Vale registrar alguns detalhes realmente relevantes desse filme extraordinário, como as conversas íntimas entre o poeta Taku e a poeta Fumiko. A troca de olhares entre eles é de uma força dramática incomparável. Tudo está ali não só nos diálogos como também nas entrelinhas. Tanaka demonstra ser uma diretora de ator/atriz invejável. Tudo é tão límpido na cena, mesmo que cada personagem consiga guardar sempre algo de misterioso de sua personalidade. A ideia clara de cena não torna os personagens uniformes ou planos, muito pelo contrário, os mostra mais complexos, humanamente mais contraditórios e inseguros.

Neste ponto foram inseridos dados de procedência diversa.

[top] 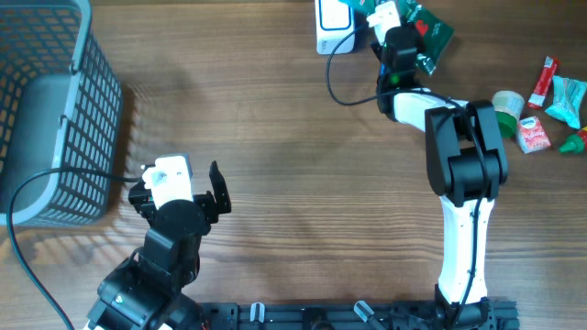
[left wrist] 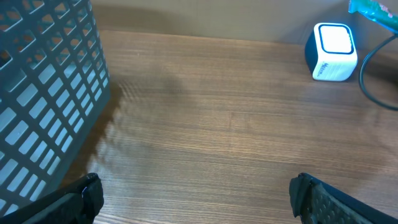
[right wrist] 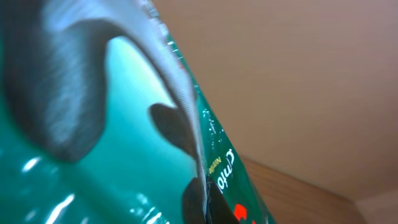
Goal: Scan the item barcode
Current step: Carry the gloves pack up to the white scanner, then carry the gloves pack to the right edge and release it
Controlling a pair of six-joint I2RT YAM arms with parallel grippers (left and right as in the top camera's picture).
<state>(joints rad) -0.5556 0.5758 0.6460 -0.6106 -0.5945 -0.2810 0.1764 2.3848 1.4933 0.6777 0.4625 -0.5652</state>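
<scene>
Green foil packet (right wrist: 124, 155) filled the right wrist view, its glossy face and part of a printed word close against the lens, with blurred dark finger shapes across it; no barcode could be made out there. From overhead, the right gripper (top: 404, 37) stood pressed together, pinching this packet at the table's 12 o'clock edge, just at the 3 o'clock side of the white scanner (top: 332, 26). Packet and scanner lay near one another, but whether they touched could not be told. The step in hand was judged to be presenting the held item to the scanner. The next move would call for carrying the packet toward 9 o'clock and turning it until its barcode face met the scanner's window. Which face bears the code was hidden, so some rotation of the wrist might be needed. The right arm rose from its base at 5 o'clock, bent at the elbow, and reached its forearm toward 11 o'clock, wrist pointing to 12. The left gripper (left wrist: 196, 202) was spread wide and empty over bare wood at 7 o'clock, facing 12 o'clock, with the grey basket (top: 55, 110) at its 10 o'clock. Further small goods (top: 541, 110) waited at 2 o'clock, well apart from the scanner.
</scene>
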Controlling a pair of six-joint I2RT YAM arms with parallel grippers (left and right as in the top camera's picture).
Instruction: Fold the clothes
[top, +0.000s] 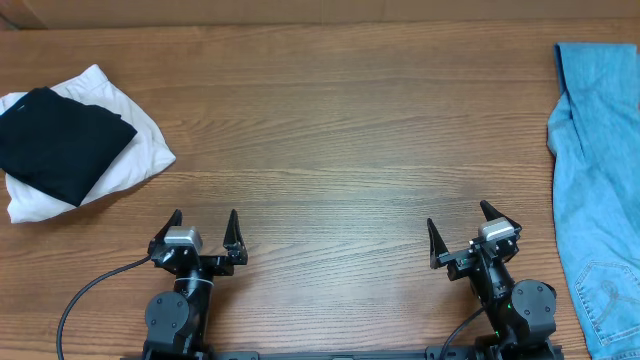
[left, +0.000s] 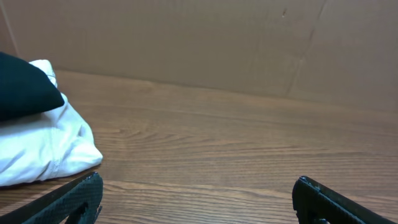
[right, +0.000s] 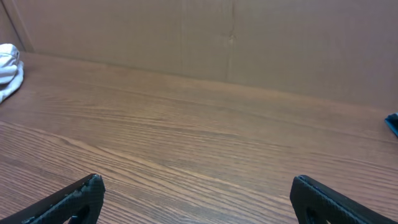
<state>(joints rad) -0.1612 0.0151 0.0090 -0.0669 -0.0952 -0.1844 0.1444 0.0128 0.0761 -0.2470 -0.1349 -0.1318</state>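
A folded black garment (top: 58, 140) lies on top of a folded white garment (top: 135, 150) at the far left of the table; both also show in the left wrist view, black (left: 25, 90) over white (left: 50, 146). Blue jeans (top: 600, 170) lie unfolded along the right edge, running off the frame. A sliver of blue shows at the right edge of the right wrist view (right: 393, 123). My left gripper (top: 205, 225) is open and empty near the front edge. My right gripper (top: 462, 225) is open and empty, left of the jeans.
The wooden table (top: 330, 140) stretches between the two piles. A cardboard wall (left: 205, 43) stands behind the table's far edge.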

"Para sempre uma mulher" expande com sua dramaturgia a ideia de amor ao possibilitar que ele se apresente em variadas facetas. Ao que tudo indica, Tanaka queria filmar esses amores, as suas formas de expressão e reconhecimento. Se no começo do filme o amor está enevoado, impreciso e claudicante, no decorrer da narrativa ele se expande e se revela possível de muitas maneiras. Tanaka mostra que o amor acontece em detrimento ao outro, ele nunca é solitário, ele depende de uma relação interpessoal. Se o amor entre mãe e filhos está presente, o de Fumiko pela amiga Kinuko se consolida em progressão, mesmo quando esta última descobre sobre a paixão enrustida do falecido marido por Fumiko. Ainda tem o amor entre Fumiko e o repórter, que se desenvolve a partir dos seus poemas. Outro amor a não ser desconsiderado é de Fumiko pela poesia, que ao mesmo tempo está completamente envolvido pelas vivência dela. O amor, enfim, pode ser visto, se não como um personagem, como um elemento definidor das relações no filme.

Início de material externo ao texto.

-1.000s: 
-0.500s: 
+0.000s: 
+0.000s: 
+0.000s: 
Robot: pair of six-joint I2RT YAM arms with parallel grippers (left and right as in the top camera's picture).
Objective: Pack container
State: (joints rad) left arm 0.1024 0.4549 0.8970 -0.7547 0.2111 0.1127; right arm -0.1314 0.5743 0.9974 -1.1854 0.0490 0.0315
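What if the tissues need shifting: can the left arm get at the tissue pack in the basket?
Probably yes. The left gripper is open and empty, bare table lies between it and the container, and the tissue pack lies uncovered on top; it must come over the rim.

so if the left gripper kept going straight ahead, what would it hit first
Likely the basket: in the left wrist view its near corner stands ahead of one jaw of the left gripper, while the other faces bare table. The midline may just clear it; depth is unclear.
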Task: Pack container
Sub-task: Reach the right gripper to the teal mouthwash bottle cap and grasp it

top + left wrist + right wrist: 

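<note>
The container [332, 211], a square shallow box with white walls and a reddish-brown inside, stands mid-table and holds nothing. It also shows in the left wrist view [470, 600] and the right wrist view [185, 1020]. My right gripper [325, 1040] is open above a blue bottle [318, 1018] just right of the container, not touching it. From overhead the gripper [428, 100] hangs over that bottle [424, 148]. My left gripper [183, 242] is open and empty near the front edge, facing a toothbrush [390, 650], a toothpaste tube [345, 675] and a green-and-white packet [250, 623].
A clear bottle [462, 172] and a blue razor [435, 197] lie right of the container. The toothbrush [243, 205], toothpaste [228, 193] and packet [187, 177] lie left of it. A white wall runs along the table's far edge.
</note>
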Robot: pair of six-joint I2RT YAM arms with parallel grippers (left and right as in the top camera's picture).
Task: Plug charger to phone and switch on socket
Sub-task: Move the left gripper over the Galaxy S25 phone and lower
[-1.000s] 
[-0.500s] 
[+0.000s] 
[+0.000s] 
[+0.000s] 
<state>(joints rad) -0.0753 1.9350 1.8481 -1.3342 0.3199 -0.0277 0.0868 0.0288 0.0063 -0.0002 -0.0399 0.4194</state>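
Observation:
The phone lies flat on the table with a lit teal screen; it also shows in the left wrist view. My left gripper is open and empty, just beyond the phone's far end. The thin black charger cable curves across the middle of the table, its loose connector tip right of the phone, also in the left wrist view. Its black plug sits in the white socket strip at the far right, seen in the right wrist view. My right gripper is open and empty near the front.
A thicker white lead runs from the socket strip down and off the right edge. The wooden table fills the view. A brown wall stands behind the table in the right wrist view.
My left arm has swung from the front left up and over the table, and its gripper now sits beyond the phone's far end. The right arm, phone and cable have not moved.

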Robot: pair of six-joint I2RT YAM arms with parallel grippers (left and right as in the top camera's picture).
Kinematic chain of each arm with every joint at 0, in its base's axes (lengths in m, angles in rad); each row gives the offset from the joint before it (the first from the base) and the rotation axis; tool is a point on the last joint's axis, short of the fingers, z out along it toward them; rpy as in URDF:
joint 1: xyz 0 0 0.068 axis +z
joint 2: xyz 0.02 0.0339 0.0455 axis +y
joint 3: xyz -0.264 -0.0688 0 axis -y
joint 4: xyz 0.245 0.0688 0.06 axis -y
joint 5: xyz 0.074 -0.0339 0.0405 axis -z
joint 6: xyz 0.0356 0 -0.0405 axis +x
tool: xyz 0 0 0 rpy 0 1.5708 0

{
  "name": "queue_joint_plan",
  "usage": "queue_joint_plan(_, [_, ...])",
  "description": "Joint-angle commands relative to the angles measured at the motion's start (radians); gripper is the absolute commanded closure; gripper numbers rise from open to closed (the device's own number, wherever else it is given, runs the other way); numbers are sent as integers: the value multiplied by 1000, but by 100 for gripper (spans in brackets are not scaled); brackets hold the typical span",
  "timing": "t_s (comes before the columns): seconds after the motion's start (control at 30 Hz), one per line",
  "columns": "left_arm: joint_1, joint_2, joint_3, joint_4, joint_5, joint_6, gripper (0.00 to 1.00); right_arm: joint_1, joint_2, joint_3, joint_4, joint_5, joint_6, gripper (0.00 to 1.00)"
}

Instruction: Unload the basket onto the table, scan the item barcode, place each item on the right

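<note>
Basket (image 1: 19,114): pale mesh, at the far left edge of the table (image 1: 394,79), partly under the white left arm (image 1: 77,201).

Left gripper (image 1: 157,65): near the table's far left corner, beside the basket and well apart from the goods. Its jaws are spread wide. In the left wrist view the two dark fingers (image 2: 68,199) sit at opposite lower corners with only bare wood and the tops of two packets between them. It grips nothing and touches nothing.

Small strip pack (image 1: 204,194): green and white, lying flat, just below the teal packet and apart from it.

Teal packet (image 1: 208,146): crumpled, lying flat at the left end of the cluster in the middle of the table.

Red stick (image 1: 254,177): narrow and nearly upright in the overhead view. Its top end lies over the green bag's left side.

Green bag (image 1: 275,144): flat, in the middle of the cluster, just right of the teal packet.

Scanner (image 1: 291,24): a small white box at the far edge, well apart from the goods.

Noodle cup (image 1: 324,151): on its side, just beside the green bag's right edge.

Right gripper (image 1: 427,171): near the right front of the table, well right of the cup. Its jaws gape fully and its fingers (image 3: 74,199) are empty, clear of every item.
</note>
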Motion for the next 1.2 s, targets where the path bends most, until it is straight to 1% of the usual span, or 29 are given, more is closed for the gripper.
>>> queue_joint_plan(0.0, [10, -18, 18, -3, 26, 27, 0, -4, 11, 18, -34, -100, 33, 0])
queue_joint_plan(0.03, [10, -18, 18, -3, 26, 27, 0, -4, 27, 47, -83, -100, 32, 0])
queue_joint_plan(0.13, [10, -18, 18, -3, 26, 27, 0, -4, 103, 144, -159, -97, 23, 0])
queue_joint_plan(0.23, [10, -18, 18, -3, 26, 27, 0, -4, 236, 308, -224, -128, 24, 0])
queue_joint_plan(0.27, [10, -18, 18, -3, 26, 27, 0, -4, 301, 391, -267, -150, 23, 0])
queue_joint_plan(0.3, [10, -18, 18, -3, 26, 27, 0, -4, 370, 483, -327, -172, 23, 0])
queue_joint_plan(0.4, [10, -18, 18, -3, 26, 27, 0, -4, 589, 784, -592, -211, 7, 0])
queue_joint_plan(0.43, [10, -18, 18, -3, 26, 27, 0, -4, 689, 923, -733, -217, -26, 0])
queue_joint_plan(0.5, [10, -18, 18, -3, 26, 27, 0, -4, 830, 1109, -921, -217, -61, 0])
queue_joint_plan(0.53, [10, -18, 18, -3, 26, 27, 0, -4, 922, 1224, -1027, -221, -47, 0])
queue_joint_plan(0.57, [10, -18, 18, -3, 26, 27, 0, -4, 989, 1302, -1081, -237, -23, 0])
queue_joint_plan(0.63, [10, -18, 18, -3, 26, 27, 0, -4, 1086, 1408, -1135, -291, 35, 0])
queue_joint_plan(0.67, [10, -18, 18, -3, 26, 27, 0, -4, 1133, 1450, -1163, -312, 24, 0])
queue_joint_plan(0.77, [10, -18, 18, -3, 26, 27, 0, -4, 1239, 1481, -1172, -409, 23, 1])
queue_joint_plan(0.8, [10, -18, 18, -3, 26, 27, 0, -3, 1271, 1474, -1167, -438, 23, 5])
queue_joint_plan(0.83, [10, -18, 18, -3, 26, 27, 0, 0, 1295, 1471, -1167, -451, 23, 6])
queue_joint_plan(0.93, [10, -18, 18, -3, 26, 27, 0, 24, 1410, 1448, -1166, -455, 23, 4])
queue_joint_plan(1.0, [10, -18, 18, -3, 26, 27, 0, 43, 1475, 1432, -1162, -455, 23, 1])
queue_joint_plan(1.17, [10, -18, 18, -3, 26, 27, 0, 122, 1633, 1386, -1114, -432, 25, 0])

Se o amor é importante para definir "Para sempre uma mulher", a poesia também o é. Tanaka quase sempre impregna a ação do filme com os belos poemas de Fumiko. E não são poemas quaisquer. São do tipo haikai, sínteses de uma expressão cultural do Japão. São constituídos de imagens, e por isso, possuem um aspecto cinematográfico, apesar de serem milenares. Não casualmente, o próprio mestre do cinema russo, Sergei Eisenstein os incorporou às suas teorias sobre montagem, sugerindo combinações de seus versos como inspiração para a organização dos planos filmados. Outra base do haikai é a observação do mundo, o que faz do poeta ser igualmente um pensador da vida e um filósofo.

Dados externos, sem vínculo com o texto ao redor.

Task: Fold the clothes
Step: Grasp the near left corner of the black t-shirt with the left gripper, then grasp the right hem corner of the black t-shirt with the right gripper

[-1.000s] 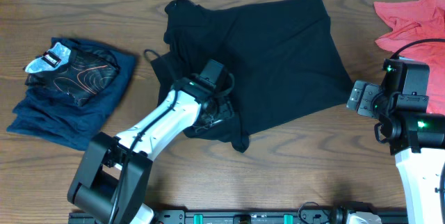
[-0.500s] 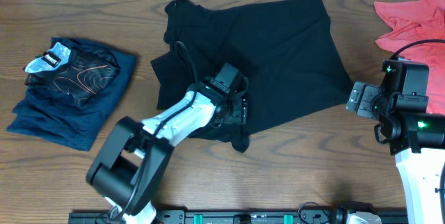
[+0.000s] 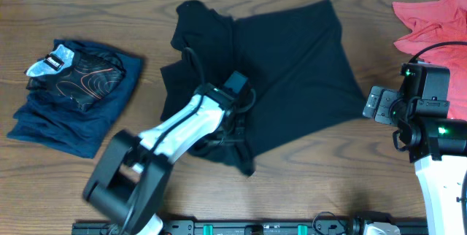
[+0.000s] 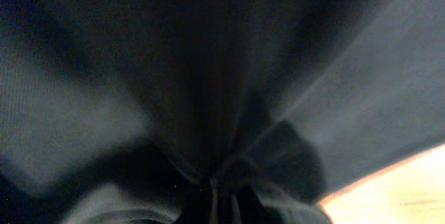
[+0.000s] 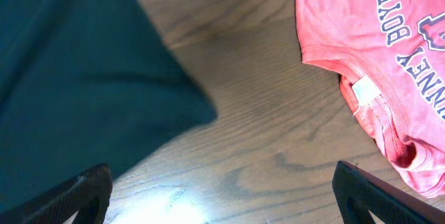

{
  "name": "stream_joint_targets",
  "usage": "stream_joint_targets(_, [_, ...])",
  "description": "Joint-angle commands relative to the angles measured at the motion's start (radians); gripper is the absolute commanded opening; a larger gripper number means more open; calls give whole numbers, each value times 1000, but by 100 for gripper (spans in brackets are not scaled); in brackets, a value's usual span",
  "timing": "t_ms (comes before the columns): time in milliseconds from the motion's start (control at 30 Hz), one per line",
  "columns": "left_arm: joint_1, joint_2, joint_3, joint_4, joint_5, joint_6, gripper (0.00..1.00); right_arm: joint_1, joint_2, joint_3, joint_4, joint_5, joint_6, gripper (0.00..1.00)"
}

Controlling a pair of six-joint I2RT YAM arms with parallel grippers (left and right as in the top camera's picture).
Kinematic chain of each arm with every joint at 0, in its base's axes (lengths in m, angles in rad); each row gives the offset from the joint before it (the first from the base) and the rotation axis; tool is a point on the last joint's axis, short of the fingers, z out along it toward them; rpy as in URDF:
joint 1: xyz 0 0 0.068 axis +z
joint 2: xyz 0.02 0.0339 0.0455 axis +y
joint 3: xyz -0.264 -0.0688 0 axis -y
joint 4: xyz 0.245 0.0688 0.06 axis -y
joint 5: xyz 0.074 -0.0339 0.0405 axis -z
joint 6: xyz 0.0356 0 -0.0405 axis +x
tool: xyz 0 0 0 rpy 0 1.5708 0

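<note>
Black soft T-shirt (image 3: 292, 67) lies spread mid-counter (image 3: 328, 169), rumpled along its near-left edge. The left tool (image 4: 221, 203) is pressed together, pinching a gathered bunch of that edge. The right tool (image 5: 221, 200) hangs spread wide over bare wood just beside the shirt's right corner, holding nothing. This looks like the first fold. Next, the pinched edge likely needs lifting and carrying across the shirt. Open wood lies in front of the shirt. A red shirt (image 3: 430, 16) sits to its right and a folded dark pile (image 3: 73, 96) to its left.
</note>
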Motion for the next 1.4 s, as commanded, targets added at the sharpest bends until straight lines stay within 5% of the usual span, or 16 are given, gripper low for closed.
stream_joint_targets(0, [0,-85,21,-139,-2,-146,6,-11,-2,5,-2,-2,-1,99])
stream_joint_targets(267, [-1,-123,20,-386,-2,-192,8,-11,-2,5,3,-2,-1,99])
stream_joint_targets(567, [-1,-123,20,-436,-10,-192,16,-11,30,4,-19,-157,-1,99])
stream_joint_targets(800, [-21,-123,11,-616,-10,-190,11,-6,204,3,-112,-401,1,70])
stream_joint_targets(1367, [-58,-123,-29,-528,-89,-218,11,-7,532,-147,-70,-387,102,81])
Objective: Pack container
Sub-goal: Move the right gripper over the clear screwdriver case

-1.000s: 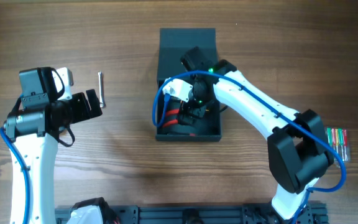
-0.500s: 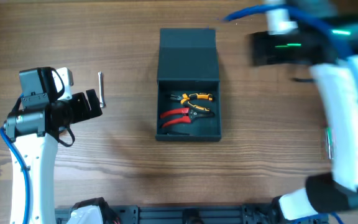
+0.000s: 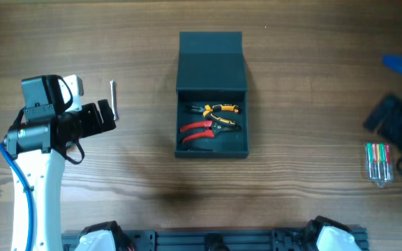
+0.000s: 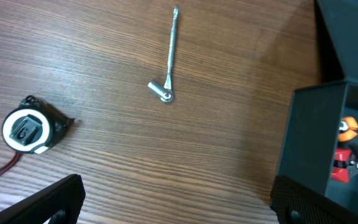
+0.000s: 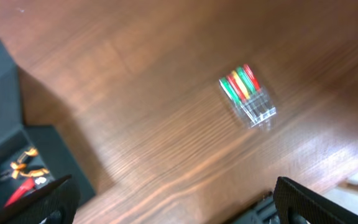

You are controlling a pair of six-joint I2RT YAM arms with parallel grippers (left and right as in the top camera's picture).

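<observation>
Left gripper [image 3: 107,116] reads wide open on my feed. Its fingers [image 4: 53,200] sit at the two bottom corners of the wrist view with only bare table [image 3: 292,199] between them, so it holds nothing. It hangs over the left side of the table, well apart from the container [image 3: 211,143].

A small L-shaped metal key [image 4: 168,59] lies just beside that gripper. A black and white tape measure [image 4: 25,129] lies near it as well.

I see the container in the middle of the table, open, its lid [image 3: 211,61] folded back on the far side. Inside are yellow pliers [image 3: 220,109] and, just on the near side of them, red pliers [image 3: 198,130]. Whether the two pairs touch I cannot tell.

My right gripper [image 3: 388,120] is out at the right edge, blurred from above. Its wrist view shows the fingers [image 5: 42,202] spread wide with nothing gripped. A clear case of screwdrivers [image 5: 247,93] with red, green and yellow handles lies on the table near it, well apart from the container.
</observation>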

"Para sempre uma mulher" faz de Fumiko uma protagonista de muita força dramática e de uma personalidade única, em especial para o seu tempo em que as mulheres ainda eram vistas como importantes apenas para as funções domésticas. Claro que a Segunda Guerra Mundial modificou isso e Tanaka teve a sensibilidade de registrar essa crucial transformação social. Quero terminar essas minhas reflexões explanando o quanto me impressionou o olhar de Yumeji Tsukioka como Fumiko. Ele parecia dizer sempre algo a mais, como se a atriz tirasse do fundo da alma um sentimento indescritível em palavras, mas que pode ser perfeitamente sentido por nós. É um trabalho especial, de um requinte dramático incomensurável. Uma forma de beleza que está para além das palavras, das imagens, mas reconhecíveis em outras instâncias do ser.